**Task material**:
#####

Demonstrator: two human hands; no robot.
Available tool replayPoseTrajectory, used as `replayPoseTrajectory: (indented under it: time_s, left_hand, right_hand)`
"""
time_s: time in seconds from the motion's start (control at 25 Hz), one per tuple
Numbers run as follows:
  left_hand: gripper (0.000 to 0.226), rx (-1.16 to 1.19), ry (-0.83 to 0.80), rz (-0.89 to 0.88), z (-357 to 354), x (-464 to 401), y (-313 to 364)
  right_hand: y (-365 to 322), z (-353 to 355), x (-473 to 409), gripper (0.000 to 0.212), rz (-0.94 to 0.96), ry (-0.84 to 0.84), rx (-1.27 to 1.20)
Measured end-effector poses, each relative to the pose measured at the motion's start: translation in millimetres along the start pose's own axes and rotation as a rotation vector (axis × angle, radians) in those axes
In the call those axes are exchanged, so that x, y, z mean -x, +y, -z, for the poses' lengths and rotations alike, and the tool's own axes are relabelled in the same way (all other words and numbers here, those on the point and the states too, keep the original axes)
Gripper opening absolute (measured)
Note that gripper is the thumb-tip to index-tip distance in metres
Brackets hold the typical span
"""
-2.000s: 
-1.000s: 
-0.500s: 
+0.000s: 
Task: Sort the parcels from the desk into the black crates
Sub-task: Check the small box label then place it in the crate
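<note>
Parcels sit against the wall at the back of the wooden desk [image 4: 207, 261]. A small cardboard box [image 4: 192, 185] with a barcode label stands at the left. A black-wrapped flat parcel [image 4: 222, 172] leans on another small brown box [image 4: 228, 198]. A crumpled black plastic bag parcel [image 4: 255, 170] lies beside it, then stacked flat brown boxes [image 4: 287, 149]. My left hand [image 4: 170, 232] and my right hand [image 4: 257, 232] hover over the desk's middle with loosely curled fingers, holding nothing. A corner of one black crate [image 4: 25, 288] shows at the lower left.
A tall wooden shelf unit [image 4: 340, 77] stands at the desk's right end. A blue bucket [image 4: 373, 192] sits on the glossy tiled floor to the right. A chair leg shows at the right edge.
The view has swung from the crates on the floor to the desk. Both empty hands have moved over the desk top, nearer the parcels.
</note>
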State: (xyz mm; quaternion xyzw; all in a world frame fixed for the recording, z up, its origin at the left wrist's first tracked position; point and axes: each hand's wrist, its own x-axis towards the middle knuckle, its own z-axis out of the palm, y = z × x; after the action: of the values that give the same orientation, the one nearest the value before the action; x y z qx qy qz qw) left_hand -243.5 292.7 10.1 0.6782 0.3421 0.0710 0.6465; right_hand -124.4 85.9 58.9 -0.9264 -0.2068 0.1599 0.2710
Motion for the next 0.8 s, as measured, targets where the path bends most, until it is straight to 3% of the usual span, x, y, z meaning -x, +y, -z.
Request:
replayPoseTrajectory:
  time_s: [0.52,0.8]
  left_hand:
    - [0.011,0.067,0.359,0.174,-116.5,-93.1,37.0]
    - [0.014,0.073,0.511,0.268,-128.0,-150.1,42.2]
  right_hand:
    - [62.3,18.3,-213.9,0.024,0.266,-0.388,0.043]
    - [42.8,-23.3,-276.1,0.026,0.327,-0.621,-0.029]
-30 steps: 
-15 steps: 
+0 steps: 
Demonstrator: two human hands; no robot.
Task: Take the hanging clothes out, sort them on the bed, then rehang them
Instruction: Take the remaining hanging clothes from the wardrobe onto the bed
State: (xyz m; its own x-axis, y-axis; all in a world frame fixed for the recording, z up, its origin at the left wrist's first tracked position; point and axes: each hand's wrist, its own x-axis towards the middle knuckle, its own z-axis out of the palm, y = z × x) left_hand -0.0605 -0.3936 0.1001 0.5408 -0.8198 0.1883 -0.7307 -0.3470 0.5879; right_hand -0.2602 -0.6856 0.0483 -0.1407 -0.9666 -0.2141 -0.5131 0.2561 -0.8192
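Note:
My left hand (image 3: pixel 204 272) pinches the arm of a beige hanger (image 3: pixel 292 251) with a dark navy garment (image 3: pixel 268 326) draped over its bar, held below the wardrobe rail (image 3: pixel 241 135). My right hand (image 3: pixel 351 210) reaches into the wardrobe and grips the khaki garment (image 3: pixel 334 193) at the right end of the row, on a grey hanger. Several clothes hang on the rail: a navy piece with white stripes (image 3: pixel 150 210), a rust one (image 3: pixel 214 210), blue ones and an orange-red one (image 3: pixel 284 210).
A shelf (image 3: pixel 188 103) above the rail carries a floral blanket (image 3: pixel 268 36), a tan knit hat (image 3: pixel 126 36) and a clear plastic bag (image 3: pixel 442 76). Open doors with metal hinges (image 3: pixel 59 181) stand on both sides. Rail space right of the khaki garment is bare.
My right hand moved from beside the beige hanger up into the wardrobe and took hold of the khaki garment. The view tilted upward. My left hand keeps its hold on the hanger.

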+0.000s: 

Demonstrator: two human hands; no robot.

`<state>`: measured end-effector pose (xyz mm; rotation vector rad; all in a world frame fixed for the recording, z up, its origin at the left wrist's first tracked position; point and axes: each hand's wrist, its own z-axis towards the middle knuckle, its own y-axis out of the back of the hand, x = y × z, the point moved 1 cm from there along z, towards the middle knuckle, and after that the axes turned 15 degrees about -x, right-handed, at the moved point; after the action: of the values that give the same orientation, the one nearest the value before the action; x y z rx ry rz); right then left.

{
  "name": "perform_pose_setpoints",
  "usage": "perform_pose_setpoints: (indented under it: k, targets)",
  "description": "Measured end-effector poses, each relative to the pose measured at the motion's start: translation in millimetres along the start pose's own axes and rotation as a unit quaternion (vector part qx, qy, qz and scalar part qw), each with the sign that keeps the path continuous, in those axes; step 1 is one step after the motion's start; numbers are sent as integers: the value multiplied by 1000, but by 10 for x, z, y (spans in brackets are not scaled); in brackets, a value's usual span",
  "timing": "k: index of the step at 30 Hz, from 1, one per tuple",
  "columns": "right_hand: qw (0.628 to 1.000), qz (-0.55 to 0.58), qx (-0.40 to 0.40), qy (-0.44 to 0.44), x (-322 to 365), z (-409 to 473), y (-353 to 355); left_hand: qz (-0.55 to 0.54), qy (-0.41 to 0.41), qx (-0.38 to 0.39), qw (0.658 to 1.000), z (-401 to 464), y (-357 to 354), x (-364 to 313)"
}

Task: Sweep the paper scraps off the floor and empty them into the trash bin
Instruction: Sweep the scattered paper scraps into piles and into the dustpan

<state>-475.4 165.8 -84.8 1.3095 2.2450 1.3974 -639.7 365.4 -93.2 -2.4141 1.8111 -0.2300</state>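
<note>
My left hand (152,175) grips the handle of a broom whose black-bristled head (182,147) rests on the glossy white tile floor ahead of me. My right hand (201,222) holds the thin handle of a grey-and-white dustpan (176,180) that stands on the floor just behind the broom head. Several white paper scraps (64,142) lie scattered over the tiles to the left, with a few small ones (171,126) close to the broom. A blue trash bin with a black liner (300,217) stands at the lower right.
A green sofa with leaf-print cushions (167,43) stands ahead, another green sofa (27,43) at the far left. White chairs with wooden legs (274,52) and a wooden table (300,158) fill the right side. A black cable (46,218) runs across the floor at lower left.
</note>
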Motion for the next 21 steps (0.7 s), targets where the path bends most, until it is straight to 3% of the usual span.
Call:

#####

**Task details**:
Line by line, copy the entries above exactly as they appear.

**Answer below**:
Demonstrator: two human hands; no robot.
Available tool replayPoseTrajectory, used as `replayPoseTrajectory: (indented under it: time_s, left_hand, right_hand)`
"""
time_s: time in seconds from the motion's start (control at 25 Hz), one per tuple
Numbers run as follows:
  left_hand: gripper (0.000 to 0.226), rx (-1.16 to 1.19), ry (-0.83 to 0.80), rz (-0.89 to 0.88), z (-357 to 354), x (-464 to 401), y (-313 to 364)
  right_hand: y (-365 to 322), z (-353 to 355), x (-473 to 409), gripper (0.000 to 0.212), rz (-0.94 to 0.96), ry (-0.84 to 0.84), rx (-1.27 to 1.20)
Measured end-effector poses, each relative to the pose measured at the motion's start: translation in millimetres along the start pose's own axes and rotation as a rotation vector (axis × angle, radians) in those axes
In the call those axes are exchanged, so that x, y, z mean -x, +y, -z, for the poses' lengths and rotations alike, and the tool's own axes are relabelled in the same way (all other words and numbers here, those on the point and the states too, keep the original axes)
Gripper opening absolute (measured)
Note that gripper is the thumb-tip to index-tip distance in metres
Brackets hold the typical span
"""
-2.000s: 
-1.000s: 
-0.500s: 
+0.000s: 
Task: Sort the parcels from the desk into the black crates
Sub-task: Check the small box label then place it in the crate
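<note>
Parcels sit against the wall at the back of the wooden desk [image 4: 207, 261]. A small cardboard box [image 4: 192, 185] with a barcode label stands at the left. A black-wrapped flat parcel [image 4: 222, 172] leans on another small brown box [image 4: 228, 198]. A crumpled black plastic bag parcel [image 4: 255, 170] lies beside it, then stacked flat brown boxes [image 4: 287, 149]. My left hand [image 4: 170, 232] and my right hand [image 4: 257, 232] hover over the desk's middle with loosely curled fingers, holding nothing. A corner of one black crate [image 4: 25, 288] shows at the lower left.
A tall wooden shelf unit [image 4: 340, 77] stands at the desk's right end. A blue bucket [image 4: 373, 192] sits on the glossy tiled floor to the right. A chair leg shows at the right edge.
The view has swung from the crates on the floor to the desk. Both empty hands have moved over the desk top, nearer the parcels.
</note>
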State: (xyz mm; quaternion xyzw; all in a world frame fixed for the recording, z up, its origin at the left wrist's first tracked position; point and axes: each hand's wrist, its own x-axis towards the middle knuckle, its own z-axis out of the palm, y = z × x; after the action: of the values that give the same orientation, the one nearest the value before the action; x y z qx qy qz qw) left_hand -243.5 292.7 10.1 0.6782 0.3421 0.0710 0.6465; right_hand -124.4 85.9 58.9 -0.9264 -0.2068 0.1599 0.2710
Motion for the next 0.8 s, as measured, targets where the path bends most, until it is straight to 3% of the usual span, x, y, z meaning -x, +y, -z.
Request:
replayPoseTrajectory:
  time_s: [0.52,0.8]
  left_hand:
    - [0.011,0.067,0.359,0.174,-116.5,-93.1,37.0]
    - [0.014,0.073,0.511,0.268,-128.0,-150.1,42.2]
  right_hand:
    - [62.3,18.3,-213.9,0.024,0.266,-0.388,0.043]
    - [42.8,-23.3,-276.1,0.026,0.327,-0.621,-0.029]
-30 steps: 
-15 steps: 
+0 steps: 
Demonstrator: two human hands; no robot.
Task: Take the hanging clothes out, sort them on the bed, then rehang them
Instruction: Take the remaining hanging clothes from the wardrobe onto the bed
State: (xyz m; its own x-axis, y-axis; all in a world frame fixed for the recording, z up, its origin at the left wrist's first tracked position; point and axes: each hand's wrist, its own x-axis towards the middle knuckle, its own z-axis out of the palm, y = z × x) left_hand -0.0605 -0.3936 0.1001 0.5408 -0.8198 0.1883 -0.7307 -0.3470 0.5879; right_hand -0.2602 -0.6856 0.0483 -0.1407 -0.9666 -0.2141 -0.5131 0.2561 -0.8192
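Note:
My left hand (image 3: pixel 204 272) pinches the arm of a beige hanger (image 3: pixel 292 251) with a dark navy garment (image 3: pixel 268 326) draped over its bar, held below the wardrobe rail (image 3: pixel 241 135). My right hand (image 3: pixel 351 210) reaches into the wardrobe and grips the khaki garment (image 3: pixel 334 193) at the right end of the row, on a grey hanger. Several clothes hang on the rail: a navy piece with white stripes (image 3: pixel 150 210), a rust one (image 3: pixel 214 210), blue ones and an orange-red one (image 3: pixel 284 210).
A shelf (image 3: pixel 188 103) above the rail carries a floral blanket (image 3: pixel 268 36), a tan knit hat (image 3: pixel 126 36) and a clear plastic bag (image 3: pixel 442 76). Open doors with metal hinges (image 3: pixel 59 181) stand on both sides. Rail space right of the khaki garment is bare.
My right hand moved from beside the beige hanger up into the wardrobe and took hold of the khaki garment. The view tilted upward. My left hand keeps its hold on the hanger.
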
+0.000s: 

Demonstrator: two human hands; no robot.

`<state>`: measured end-effector pose (xyz mm; rotation vector rad; all in a world frame fixed for the recording, z up, its origin at the left wrist's first tracked position; point and axes: each hand's wrist, its own z-axis towards the middle knuckle, its own y-axis out of the back of the hand, x = y × z, the point moved 1 cm from there along z, towards the middle knuckle, and after that the axes turned 15 degrees about -x, right-handed, at the moved point; after the action: of the values that give the same orientation, the one nearest the value before the action; x y z rx ry rz); right then left.

{
  "name": "perform_pose_setpoints",
  "usage": "perform_pose_setpoints: (indented under it: k, targets)",
  "description": "Measured end-effector poses, each relative to the pose measured at the motion's start: translation in millimetres along the start pose's own axes and rotation as a unit quaternion (vector part qx, qy, qz and scalar part qw), each with the sign that keeps the path continuous, in those axes; step 1 is one step after the motion's start; numbers are sent as integers: the value multiplied by 1000, but by 10 for x, z, y (spans in brackets are not scaled); in brackets, a value's usual span",
  "timing": "k: index of the step at 30 Hz, from 1, one per tuple",
  "columns": "right_hand: qw (0.628 to 1.000), qz (-0.55 to 0.58), qx (-0.40 to 0.40), qy (-0.44 to 0.44), x (-322 to 365), z (-409 to 473), y (-353 to 355); left_hand: qz (-0.55 to 0.54), qy (-0.41 to 0.41), qx (-0.38 to 0.39), qw (0.658 to 1.000), z (-401 to 464), y (-357 to 354), x (-364 to 313)"
}

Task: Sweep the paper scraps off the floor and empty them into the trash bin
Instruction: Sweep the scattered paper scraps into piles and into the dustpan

<state>-475.4 165.8 -84.8 1.3095 2.2450 1.3974 -639.7 365.4 -93.2 -2.4141 1.8111 -0.2300</state>
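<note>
My left hand (152,175) grips the handle of a broom whose black-bristled head (182,147) rests on the glossy white tile floor ahead of me. My right hand (201,222) holds the thin handle of a grey-and-white dustpan (176,180) that stands on the floor just behind the broom head. Several white paper scraps (64,142) lie scattered over the tiles to the left, with a few small ones (171,126) close to the broom. A blue trash bin with a black liner (300,217) stands at the lower right.
A green sofa with leaf-print cushions (167,43) stands ahead, another green sofa (27,43) at the far left. White chairs with wooden legs (274,52) and a wooden table (300,158) fill the right side. A black cable (46,218) runs across the floor at lower left.
</note>
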Motion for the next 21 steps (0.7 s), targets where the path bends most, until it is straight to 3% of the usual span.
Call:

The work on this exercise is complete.